Indeed, if the cyst is linked to an endometriosis (migration of the endometrial tissue that develops in other organs), the old blood of the rulers can then fall back through the tubes, come to fix on the ovaries and disrupt their smooth operation. This is polycystic ovary syndrome or ovarian dystrophy or Stein-Leventhal syndrome. One in 10 women is affected by polycystic ovary syndrome. There is a link between polycystic ovary syndrome and diabetes. Blood levels of insulin tend to increase in a woman with polycystic ovary syndrome. The symptoms of this disease are: An absence of ovulation (anovulation), weight gain, acne and increased hair growth. The absence of menstruation will then manifest because it will be the direct consequence of a lack of ovulation. The natural treatment that we propose will allow you to restore your ovulation and to be fertile again.

During a pregnancy, an ovarian cyst can hinder your baby’s exit. If this is the case, a cesarean section will be imposed.

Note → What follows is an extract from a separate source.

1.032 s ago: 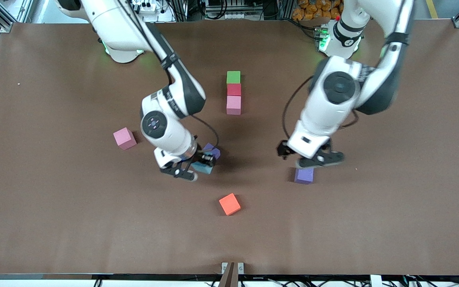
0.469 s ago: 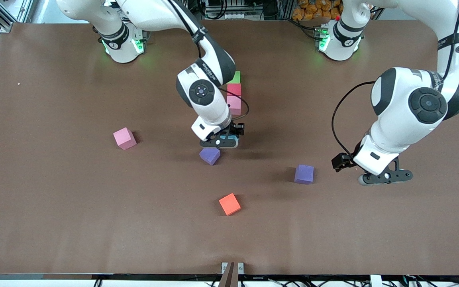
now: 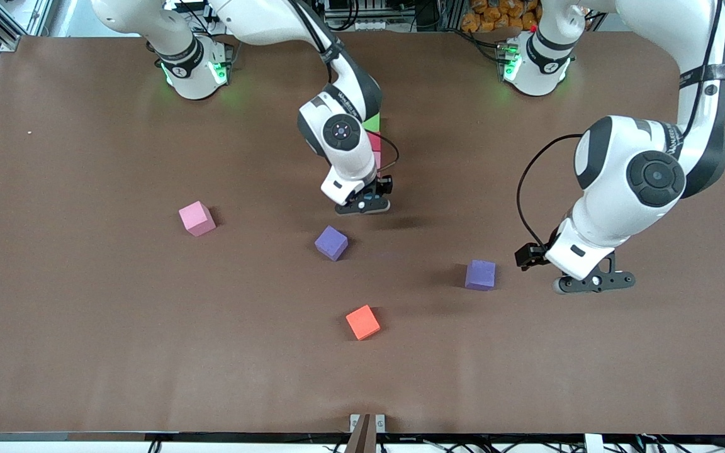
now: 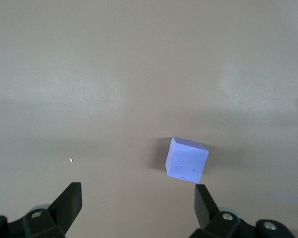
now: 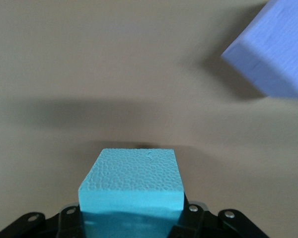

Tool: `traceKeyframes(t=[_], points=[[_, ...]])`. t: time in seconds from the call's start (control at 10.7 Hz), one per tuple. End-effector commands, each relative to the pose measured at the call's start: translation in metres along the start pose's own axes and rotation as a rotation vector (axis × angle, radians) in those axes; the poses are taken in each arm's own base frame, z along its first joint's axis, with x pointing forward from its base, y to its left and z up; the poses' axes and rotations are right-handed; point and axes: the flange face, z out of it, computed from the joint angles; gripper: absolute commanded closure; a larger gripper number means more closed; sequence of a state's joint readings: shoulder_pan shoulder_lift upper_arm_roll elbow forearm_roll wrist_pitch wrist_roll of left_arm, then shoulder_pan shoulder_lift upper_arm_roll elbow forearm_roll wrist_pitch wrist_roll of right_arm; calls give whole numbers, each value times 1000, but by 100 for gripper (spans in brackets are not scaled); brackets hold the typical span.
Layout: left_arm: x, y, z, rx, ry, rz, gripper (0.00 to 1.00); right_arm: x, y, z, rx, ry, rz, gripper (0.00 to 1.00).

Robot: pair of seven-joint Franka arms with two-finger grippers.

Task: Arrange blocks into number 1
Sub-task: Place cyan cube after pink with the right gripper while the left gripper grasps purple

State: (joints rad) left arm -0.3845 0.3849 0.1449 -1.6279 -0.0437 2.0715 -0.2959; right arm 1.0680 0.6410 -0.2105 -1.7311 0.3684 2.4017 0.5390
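Holding a light blue block (image 5: 130, 186) clenched between its fingers, the right gripper (image 3: 365, 202) hangs over the table (image 3: 85, 327) just at the near end of the column I am building: green block (image 3: 372, 123), red block (image 3: 374, 141), with a pink one mostly hidden under the arm. I judge the blue cube is meant to extend that stroke of the 1. The left gripper (image 3: 592, 282) waits with jaws spread and empty, near a purple block (image 3: 481, 275) toward its end of the table. Loose stock remains: a second purple block (image 3: 331, 243), an orange block (image 3: 362, 322) and a pink block (image 3: 196, 218).
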Motion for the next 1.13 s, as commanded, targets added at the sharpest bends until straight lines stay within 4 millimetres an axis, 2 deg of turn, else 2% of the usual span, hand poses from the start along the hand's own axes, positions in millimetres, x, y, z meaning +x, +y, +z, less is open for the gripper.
traceKeyframes(t=[0.0, 0.19, 0.47, 0.66, 0.75, 0.84, 0.94, 1.03], points=[[-3, 11, 24, 25, -36, 41, 0, -15, -3, 2, -8, 6, -19, 39], [-3, 21, 45, 33, -52, 57, 0, -25, -3, 8, -17, -2, -29, 39], [1, 53, 68, 20, -64, 136, 0, -35, -1, 17, -21, 4, -37, 39], [2, 58, 73, 12, -55, 159, 0, -36, -3, 17, -20, 5, -37, 37], [0, 63, 74, 9, -56, 194, 0, -40, -6, 18, -21, 4, -34, 30], [-2, 66, 75, 6, -57, 215, 0, -41, -6, 18, -21, 4, -25, 18], [-6, 74, 83, 7, -70, 235, 0, -41, -7, 18, -21, 4, -26, 0], [-8, 81, 89, 5, -70, 253, 0, -41, -7, 18, -21, 4, -25, 0]])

Frequently Asked Questions (FAQ):

Are ovarian cysts dangerous?

Whether functional or organic, the cyst can be complicated. It can bleed, bend, break, or become infected. Functional cysts are generally safe and regress spontaneously during menstruation to reappear the next cycle. They are always benign and do not progress to cancer. On the other hand, organic cysts are much more dangerous. Organic cysts develop permanently in the ovary and do not follow the evolution of the menstrual cycle. Most of the time, they are also benign. However, some organic cysts can progress to cancer. Malignant organic cysts are certainly rare, but may be the basis of peritoneal and ganglionic metastases. During a pregnancy, an ovarian cyst can hinder your baby’s exit. If this is the case, a cesarean section will be imposed.

Does an ovarian cyst hurt?

An ovarian cyst is usually asymptomatic (without pain), it does not “hurt”. But it can cause pain and / or chronic heaviness in the lower abdomen.